EGU26-20644, updated on 14 Mar 2026
https://doi.org/10.5194/egusphere-egu26-20644
EGU General Assembly 2026
© Author(s) 2026. This work is distributed under
the Creative Commons Attribution 4.0 License.
Oral | Tuesday, 05 May, 09:05–09:15 (CEST)
 
Room K1
Sea ice detection using GNSS-Reflectometry from sub-orbital rocket flight
Georges Stienne1, Maximilian Semmling2, Christoph Dreissigacker3, Philippe Badia4, Alexander Kallenbach5, and Thomas Voigtmann3
Georges Stienne et al.
  • 1University of the Littoral Opal Coast, Calais, France (georges.stienne@univ-littoral.fr)
  • 2Institute for Solar-terrestrial Physics, DLR Neustrelitz, Germany (maximilian.semmling@dlr.de)
  • 3Institute for Frontier Materials on Earth and in Space, DLR Köln, Germany (christophe.dreissigacker@dlr.de, thomas.voigtmann@dlr.de)
  • 4Syntony GNSS, Toulouse, France (philippe.badia@syntony.fr)
  • 5Mobile Rocket Base, DLR Oberpfaffenhofen, Germany (alexander.kallenbach@dlr.de)

Global Satellite Navigation Systems Reflectometry (GNSS-R) is a passive bistatic radar technique that exploits the signals broadcasted by GNSS satellites as signals of opportunity. The scattering characteristics of surfaces such as oceans, ice, soil or vegetation are analyzed by comparing the signals received after a reflection off the Earth surface by a GNSS-R sensor to those received directly. Thanks to the global and continuous availability of multiple GNSS satellites signals, GNSS-R allows the simultaneous analysis of several reflections over different surface areas, with varied incidence angles and carrier frequencies.

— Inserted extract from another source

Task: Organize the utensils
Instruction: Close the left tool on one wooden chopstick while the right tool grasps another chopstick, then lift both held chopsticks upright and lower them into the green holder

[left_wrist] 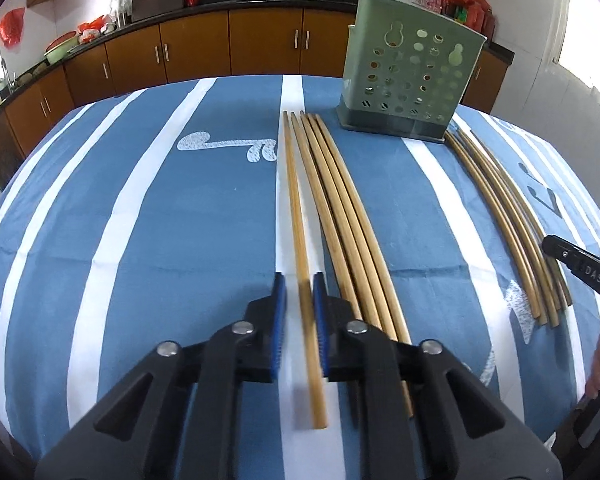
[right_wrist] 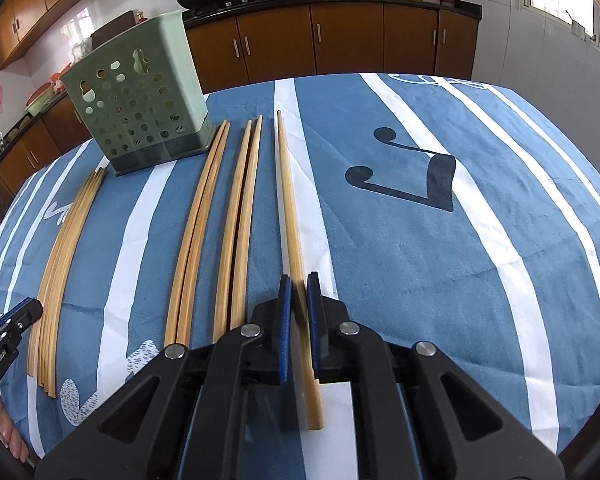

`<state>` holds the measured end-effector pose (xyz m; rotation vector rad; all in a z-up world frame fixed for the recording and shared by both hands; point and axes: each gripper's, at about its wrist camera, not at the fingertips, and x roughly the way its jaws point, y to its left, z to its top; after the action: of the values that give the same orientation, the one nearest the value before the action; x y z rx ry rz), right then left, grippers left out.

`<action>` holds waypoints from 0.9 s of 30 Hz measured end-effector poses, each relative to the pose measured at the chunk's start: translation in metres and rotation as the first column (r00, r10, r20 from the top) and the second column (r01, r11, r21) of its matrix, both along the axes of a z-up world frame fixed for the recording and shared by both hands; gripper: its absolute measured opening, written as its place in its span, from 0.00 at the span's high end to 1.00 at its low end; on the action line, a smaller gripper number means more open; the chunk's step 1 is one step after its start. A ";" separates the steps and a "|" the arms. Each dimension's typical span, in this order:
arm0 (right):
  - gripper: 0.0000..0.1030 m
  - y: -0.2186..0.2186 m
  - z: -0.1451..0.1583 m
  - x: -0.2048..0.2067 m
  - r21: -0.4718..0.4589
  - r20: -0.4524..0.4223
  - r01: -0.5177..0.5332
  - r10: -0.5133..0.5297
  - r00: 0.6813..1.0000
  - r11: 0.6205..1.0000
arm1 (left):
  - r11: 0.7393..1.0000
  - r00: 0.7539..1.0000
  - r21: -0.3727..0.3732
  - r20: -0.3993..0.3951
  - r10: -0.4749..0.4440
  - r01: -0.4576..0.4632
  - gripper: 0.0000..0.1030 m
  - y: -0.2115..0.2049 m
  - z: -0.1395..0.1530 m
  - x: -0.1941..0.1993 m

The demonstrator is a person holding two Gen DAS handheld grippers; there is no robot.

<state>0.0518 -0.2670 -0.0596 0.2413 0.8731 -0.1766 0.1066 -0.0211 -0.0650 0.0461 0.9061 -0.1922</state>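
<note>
A: On a blue striped cloth (left_wrist: 204,216) over the worktop, the left hand-held gripper (left_wrist: 299,292) sits low with its blue pads a little apart either side of one chopstick (left_wrist: 296,200). The pads do not look to be touching it.

B: The right hand-held gripper (right_wrist: 298,294) shows the same: its pads straddle a lone chopstick (right_wrist: 288,208), narrowly parted, with no clear pinch.

A: The step looks like the pick-up, one stick per gripper. Next, each would need to close on its stick, lift it and tip it upright over the green holder (left_wrist: 412,76).

B: The holder stands at the far side, between the two groups. Four more sticks (left_wrist: 340,216) lie just right of the left gripper's stick; another bundle (left_wrist: 500,216) lies beyond the holder's right corner.

A: All the sticks lie flat, long axes running away from the cameras, thin tips toward the holder, thick ends nearest the grippers.
</note>
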 end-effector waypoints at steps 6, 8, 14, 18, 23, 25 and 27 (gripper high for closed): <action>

Traditionally, GNSS-R is performed from ground stations, airborne platforms or Low Earth Orbit satellites. In this work, a GNSS receiving system was set onboard a sub-orbital sounding rocket, allowing for the collection of rare GNSS-R observations from altitudes varying between 310 and 80km in about 7 minutes of ballistic flight. Such configuration allows extending existing methodologies of surface water detection over wetland and sea-ice from airborne to spaceborne scenarios, notably with the specificity of the recording of direct and reflected signals piercing diversely through the ionospheric E- and F- layers along the flight, at grazing angles.

The flight was performed on November 11, 2024, at 7h38 UTC, as the MAPHEUS-15 (MAterials PHysics Experiment Under weightlessnesS) rocket was launched from the Esrange Space Center, in Sweden. A GNSS antenna, linked to a Syntony GNSS L1-L5 bit grabber, was attached at the bottom of the MAPHEUS-15 payload, aiming for the observation of grazing direct signals and of reflected signals at any elevation angle. The bit grabber digitized the raw RF signals at a 25MHz sampling rate for further software-defined processing.

While the receiving antenna suffered from radio interferences that limited the availability of the GPS L1 frequency, successive computations of GPS L5 Delay Doppler Maps (DDM) were successfully performed at a 1Hz rate, aided for 250ms non-coherent integration by a geometrical model of the direct and reflected signals paths. Reflection events were detected in the processed DDMs of 8 different GPS satellites, with elevations ranging from 0 to 70°, over Norway, Sweden, Finland, as well as over the Fram Strait area. The Fram Strait GNSS-R events were observed continuously for 150s, corresponding to a ground trace of about 300km, and further studied for sea and sea ice characterization. A second iteration of this experiment was performed during the MAPHEUS-16 flight on November 12, 2025, also displaying reflections over the Fram Strait area at grazing angles.

How to cite: Stienne, G., Semmling, M., Dreissigacker, C., Badia, P., Kallenbach, A., and Voigtmann, T.: Sea ice detection using GNSS-Reflectometry from sub-orbital rocket flight, EGU General Assembly 2026, Vienna, Austria, 3–8 May 2026, EGU26-20644, https://doi.org/10.5194/egusphere-egu26-20644, 2026.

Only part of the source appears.